Analysis Group Experts File Amicus Curiae Brief Regarding a Pharmaceutical Manufacturer's Freedom to Withdraw a Branded Product from the Market Prior to Generic Entry
March 02, 2015
On January 15, 2015, a group of prominent antitrust economists that included Analysis Group Chairman Bruce Stangle, Managing Principal Paul Greenberg, and academic affiliates Henry Grabowski of Duke University, James Hughes of Bates College, John Rizzo of Stony Brook University, Edward Snyder of the Yale School of Management, and Michael Wohlgenant of North Carolina State University filed an amicus curiae - or friend of the court - brief with the U.S. Court of Appeals for the Second Circuit in the case of State of New York v. Actavis plc, and Forest Laboratories, LLC. The brief was submitted by attorneys from Blank Rome LLP.
At issue in this case is whether Judge Robert Sweet of the Southern District of New York properly ordered a preliminary injunction requiring the pharmaceutical manufacturer Forest Laboratories (subsequently acquired by Actavis plc) to continue to manufacture and sell an older version of its Namenda Alzheimer's treatment. In 2013, Forest launched Namenda XR (extended release) capsules that allowed for once-a-day dosing and was also FDA-approved for applesauce dosing. Forest subsequently announced its intention to transition patients to the new Namenda XR capsule and to discontinue the older, twice-a-day immediate release Namenda tablet. In his preliminary injunction, Judge Sweet compelled Forest to continue to manufacture and sell twice-a-day Namenda until 30 days after generic versions of the Namenda tablet are launched in July 2015. In an accompanying opinion, the court wrote that it ordered Forest to keep its older product on the market so that generic competitors could better take advantage of laws requiring pharmacies to automatically substitute generic drugs for brand-name drugs. Under current FDA rules, pharmacies cannot automatically substitute generic Namenda tablets for Namenda XR capsules.

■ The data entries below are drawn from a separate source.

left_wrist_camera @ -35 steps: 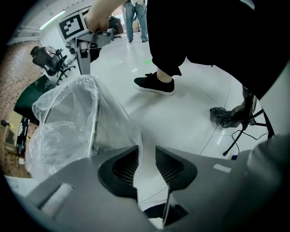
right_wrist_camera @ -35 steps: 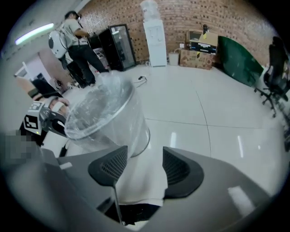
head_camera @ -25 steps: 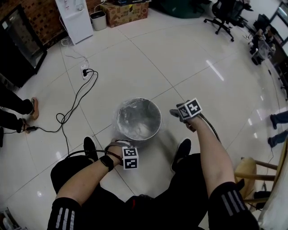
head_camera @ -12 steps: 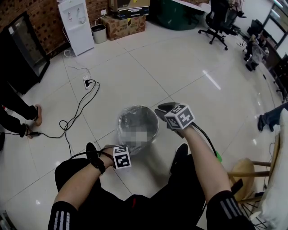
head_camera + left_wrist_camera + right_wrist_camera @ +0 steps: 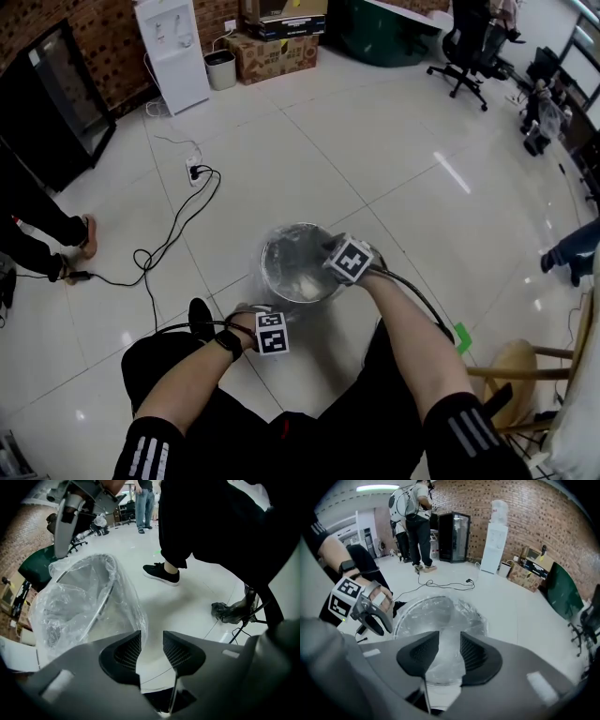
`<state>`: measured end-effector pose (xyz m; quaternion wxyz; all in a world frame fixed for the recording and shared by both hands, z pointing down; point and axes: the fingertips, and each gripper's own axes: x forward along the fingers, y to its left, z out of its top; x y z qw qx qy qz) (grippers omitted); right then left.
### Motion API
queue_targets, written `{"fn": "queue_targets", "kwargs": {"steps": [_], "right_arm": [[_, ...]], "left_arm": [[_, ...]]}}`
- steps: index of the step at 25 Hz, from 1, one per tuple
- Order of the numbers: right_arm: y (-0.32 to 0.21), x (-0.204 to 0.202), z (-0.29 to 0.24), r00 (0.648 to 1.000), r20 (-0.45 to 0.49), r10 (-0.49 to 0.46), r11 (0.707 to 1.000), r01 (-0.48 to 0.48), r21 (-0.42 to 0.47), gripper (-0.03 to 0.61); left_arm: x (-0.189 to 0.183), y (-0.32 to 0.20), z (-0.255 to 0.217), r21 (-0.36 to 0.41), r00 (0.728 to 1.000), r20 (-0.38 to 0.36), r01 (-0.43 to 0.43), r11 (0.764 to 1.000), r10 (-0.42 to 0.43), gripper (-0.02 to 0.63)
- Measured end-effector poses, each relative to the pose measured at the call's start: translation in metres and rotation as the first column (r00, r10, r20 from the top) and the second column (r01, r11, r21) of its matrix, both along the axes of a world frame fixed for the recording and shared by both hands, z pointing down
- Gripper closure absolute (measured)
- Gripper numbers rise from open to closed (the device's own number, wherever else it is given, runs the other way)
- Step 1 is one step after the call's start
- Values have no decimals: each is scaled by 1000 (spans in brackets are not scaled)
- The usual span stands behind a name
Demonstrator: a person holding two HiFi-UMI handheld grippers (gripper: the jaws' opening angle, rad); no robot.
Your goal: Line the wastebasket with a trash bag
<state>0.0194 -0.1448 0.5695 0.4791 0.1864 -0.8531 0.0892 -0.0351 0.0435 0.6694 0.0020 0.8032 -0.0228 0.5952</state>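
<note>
Wastebasket [image 5: 284,251]: round, metal, upright on white tiled floor [image 5: 394,159], centre of head view. Trash bag [image 5: 79,606]: clear film, lining the basket, draped over the rim, loose and crinkled outside it.
Right claw [image 5: 449,641]: over the basket's right rim in head view; pads apart, just been opening; film visible through the gap, not pinched.
Left claw [image 5: 151,641]: below and left of the basket in head view; pads apart, just been opening; nothing clamped, bag edge just beside one pad.
Black cable [image 5: 173,225]: on floor, left of centre.
</note>
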Motion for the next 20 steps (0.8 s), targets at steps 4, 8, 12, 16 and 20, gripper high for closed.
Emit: {"fn": "queue_targets", "kwargs": {"steps": [4, 8, 12, 16, 20], "right_arm": [[-8, -7, 16, 999, -27, -34, 999, 34, 9, 425], [-17, -32, 29, 999, -11, -43, 999, 43, 15, 399], [-30, -52, 44, 996, -75, -40, 998, 43, 36, 383], [-41, -51, 63, 985, -166, -51, 996, 63, 66, 454], [-46, -32, 80, 977, -209, -34, 998, 44, 43, 545]], "left_arm": [[-3, -5, -6, -6, 1000, -26, 16, 1000, -16, 474], [0, -1, -9, -9, 999, -50, 14, 1000, -15, 474], [3, 1, -14, -40, 998, -62, 17, 999, -19, 474], [-6, 2, -32, -89, 996, -83, 33, 995, -40, 476], [-28, 2, -50, -184, 997, -61, 44, 982, -56, 483]]}}
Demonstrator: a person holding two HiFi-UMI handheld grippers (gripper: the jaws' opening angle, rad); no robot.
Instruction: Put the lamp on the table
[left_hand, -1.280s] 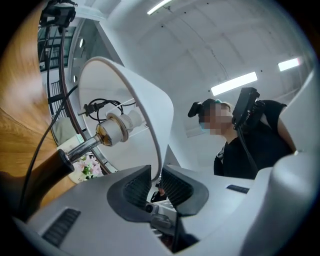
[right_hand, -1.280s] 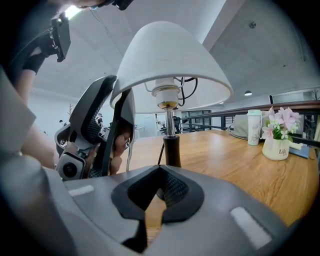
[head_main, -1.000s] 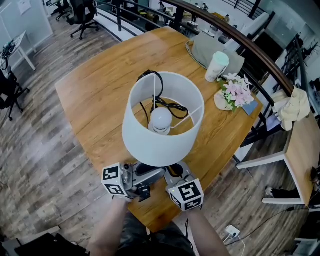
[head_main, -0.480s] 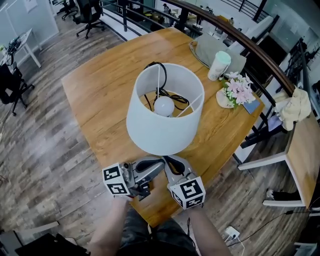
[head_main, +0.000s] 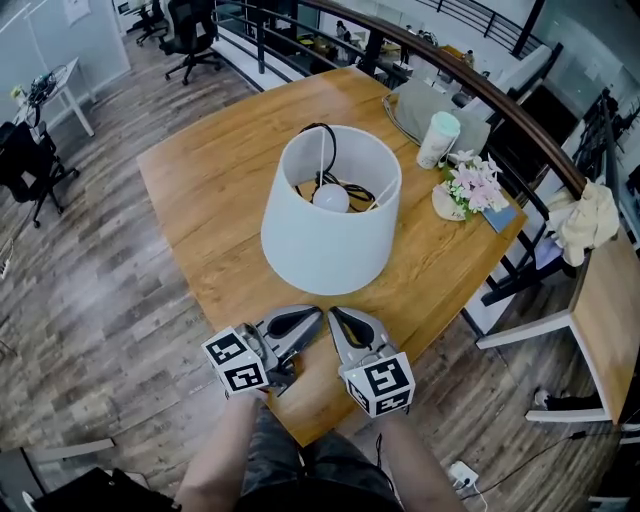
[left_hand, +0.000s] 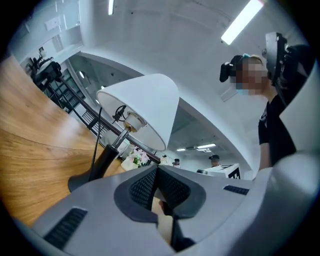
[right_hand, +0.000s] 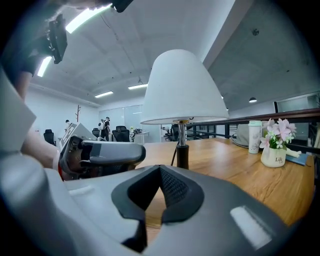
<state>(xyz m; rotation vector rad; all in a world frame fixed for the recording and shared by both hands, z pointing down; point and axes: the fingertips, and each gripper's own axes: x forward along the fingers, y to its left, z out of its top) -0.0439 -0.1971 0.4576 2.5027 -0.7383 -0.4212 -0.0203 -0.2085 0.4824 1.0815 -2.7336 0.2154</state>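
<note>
While the lamp (head_main: 330, 215) stands upright mid-table (head_main: 200, 190) in the head view, the left gripper (head_main: 305, 320) and right gripper (head_main: 340, 320) hover over the near corner, apart from it. Left gripper view: jaws pressed together, empty. Right gripper view: jaws likewise closed on nothing.

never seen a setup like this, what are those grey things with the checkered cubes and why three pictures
Those are two hand-held grippers: a person holds the left gripper and right gripper, one per hand. The top-down picture comes from a camera on the person's head; the other two from cameras riding on each gripper, looking along its jaws. On the wooden table stand a white-shaded lamp, a cup and a vase of flowers. Both grippers are shut and hold nothing.
</note>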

The authors of the brief address Judge Sweet's decision to invoke the antitrust laws to require a company to sell a product that it wishes to discontinue and for which it has a replacement product that it judges to be superior to the existing product. The authors contend that forcing Forest to produce Namenda beyond its natural life cycle and in tandem with its new generation Namenda XR product creates a precedent that undermines innovation in the pharmaceutical industry. In particular, the authors discuss how the injunction "imposes a novel barrier-to-exit on a brand name pharmaceutical manufacturer." The authors note that this precedent "compels firms to consider delaying or abandoning research and development into incremental innovations of their brand-name drugs to avoid facing similar barriers-to-exit." Their recommendation to reverse the injunction notes that "the decision is, to our knowledge, the first use of the Sherman Act to require the manufacture and sale of a product at a set price and quantity." The authors contend that the court's decision was particularly problematic because the Sherman Act was created to stimulate competition, not to promote specific competitors. They conclude that the injunction is "at its core, regulatory and not motivated by an interest in protecting competition."